I moved to her. “Here we are,” I said again, my arms extending toward her. “We can go home now, Ma.”
It must have seemed to her a very strange thing, even the wrong thing, to say. To live purely in the here and now, to look forward but never to the past—that was vintage Shiva. “Here we are,” I said.
She came into my arms.
We held her tight.
CHAPTER 53
She Is Coming
ON A BEAUTIFUL MORNING, just three weeks after Shiva's transference, Hema and I took leave of Our Lady of Perpetual Succour. Thomas Stone insisted on being our escort. We stepped outside into air so crisp I felt a cough or a sneeze would shatter it like glass. The brick façade of Our Lady of Perpetual Succour glistened with dew as we said our good-byes. The hospital's recent turn in the limelight had brought in special city funds and sparked emergency repairs; as a result, the monsignor in the fountain was no longer tilting, his swizzle stick was gone, as was his crusting of bird droppings. Polished and sanguine, he looked emasculated and alien to the p
lace where I had spent the last seven years of my life.

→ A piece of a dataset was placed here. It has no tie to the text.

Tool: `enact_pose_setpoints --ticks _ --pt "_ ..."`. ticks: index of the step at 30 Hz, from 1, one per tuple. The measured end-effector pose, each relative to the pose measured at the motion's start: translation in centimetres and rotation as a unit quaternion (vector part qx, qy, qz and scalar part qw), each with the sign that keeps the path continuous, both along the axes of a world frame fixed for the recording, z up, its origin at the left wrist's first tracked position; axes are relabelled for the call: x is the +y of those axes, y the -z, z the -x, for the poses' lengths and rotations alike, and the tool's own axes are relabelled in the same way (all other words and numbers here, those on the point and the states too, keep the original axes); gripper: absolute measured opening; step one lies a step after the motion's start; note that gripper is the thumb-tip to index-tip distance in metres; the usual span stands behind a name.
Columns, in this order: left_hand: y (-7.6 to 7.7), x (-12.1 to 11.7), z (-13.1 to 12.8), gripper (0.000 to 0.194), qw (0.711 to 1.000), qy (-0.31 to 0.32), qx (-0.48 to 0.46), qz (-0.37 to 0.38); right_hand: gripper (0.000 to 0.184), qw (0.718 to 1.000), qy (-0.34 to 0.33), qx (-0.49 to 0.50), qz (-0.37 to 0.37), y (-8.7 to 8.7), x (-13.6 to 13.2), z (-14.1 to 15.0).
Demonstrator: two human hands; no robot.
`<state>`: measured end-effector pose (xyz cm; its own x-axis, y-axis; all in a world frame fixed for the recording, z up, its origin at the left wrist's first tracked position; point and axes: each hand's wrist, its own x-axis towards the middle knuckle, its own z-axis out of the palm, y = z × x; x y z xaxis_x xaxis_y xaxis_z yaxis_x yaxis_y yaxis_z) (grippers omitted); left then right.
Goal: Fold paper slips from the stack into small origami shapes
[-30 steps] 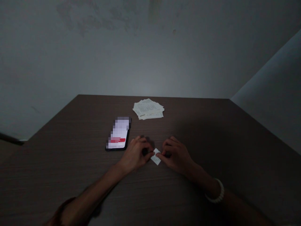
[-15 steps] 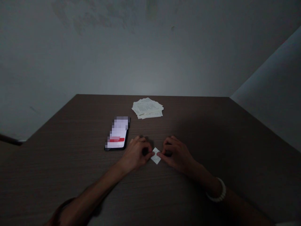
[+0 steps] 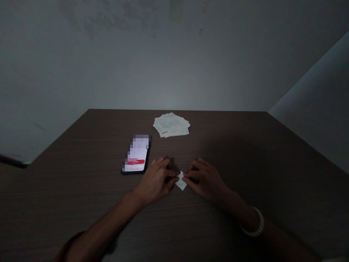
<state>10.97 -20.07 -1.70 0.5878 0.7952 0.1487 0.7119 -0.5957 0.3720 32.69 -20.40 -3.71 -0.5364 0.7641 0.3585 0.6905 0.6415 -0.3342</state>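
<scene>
A small folded piece of printed paper lies on the dark wooden table between my hands, one corner pointing toward me. My left hand has its thumb and index finger on the paper's left side. From the other side, the thumb and index finger of my right hand pinch at the right edge. The fingertips of both hands nearly meet over the paper and hide its upper part. A pale beaded bracelet circles my right wrist.
A phone with a lit screen lies left of my left hand. Farther back is a loose stack of printed papers. The table meets a grey wall at its far edge.
The index fingers have come down onto the folded paper, closing toward the thumbs and covering its upper corner. Phone and stack stay where they were.
</scene>
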Motion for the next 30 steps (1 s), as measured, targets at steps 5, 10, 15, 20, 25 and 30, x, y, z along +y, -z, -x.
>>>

Our yellow cab sped across the Whitestone Bridge to Kennedy Airport. The sun had barely come up, and yet the freeway was thick with cars, the solitary drivers insulated from one another in wafer-thin metal, which at these speeds offered only the illusion of protection. We merged like wingmen rejoining the formation. Hema looked out meditatively just as I had when I arrived seven years before. I wondered if she could hear the hum of the überconsciousness, the superorganism who kept this from descending into chaos.
The year 1986 was a disaster for our family. Hema believed that it had something to do with the number, because it had birth in the 1 and destiny in the 8. Nineteen eighty-six had started off terribly with the Challenger spacecraft exploding on January 28 (which was month 1, and there was the number 8 again). Then the Chernobyl tragedy was exactly eighty-eight days after the Challenger disaster. On that scale, the death of one twin—on the eighteenth of the month—hardly registered.
There was yet another death eight days later that had bearing on us: my neighbor Holmes came with Appleby of the detective agency to let me know that Genet had passed away in a prison hospital in Galveston just as I was regaining my strength. Genet's son had been adopted by a family in Texas, and she had gone in search of him. Shed been living hand-to-mouth in a cardboard lean-to a few blocks from the seawall when she was picked up. She was a mere skeleton and survived just two days in the prison infirmary. She had supposedly died of adrenal failure caused by tuberculosis. I knew better. She had died chasing greatness and never saw it each time it was in her hand, so she kept seeking it elsewhere, but never understood the work required to get it or to keep it. I'm ashamed to say I felt relief when the word came; only her death could ensure that we didn't keep tearing each other apart for what remained of our lives.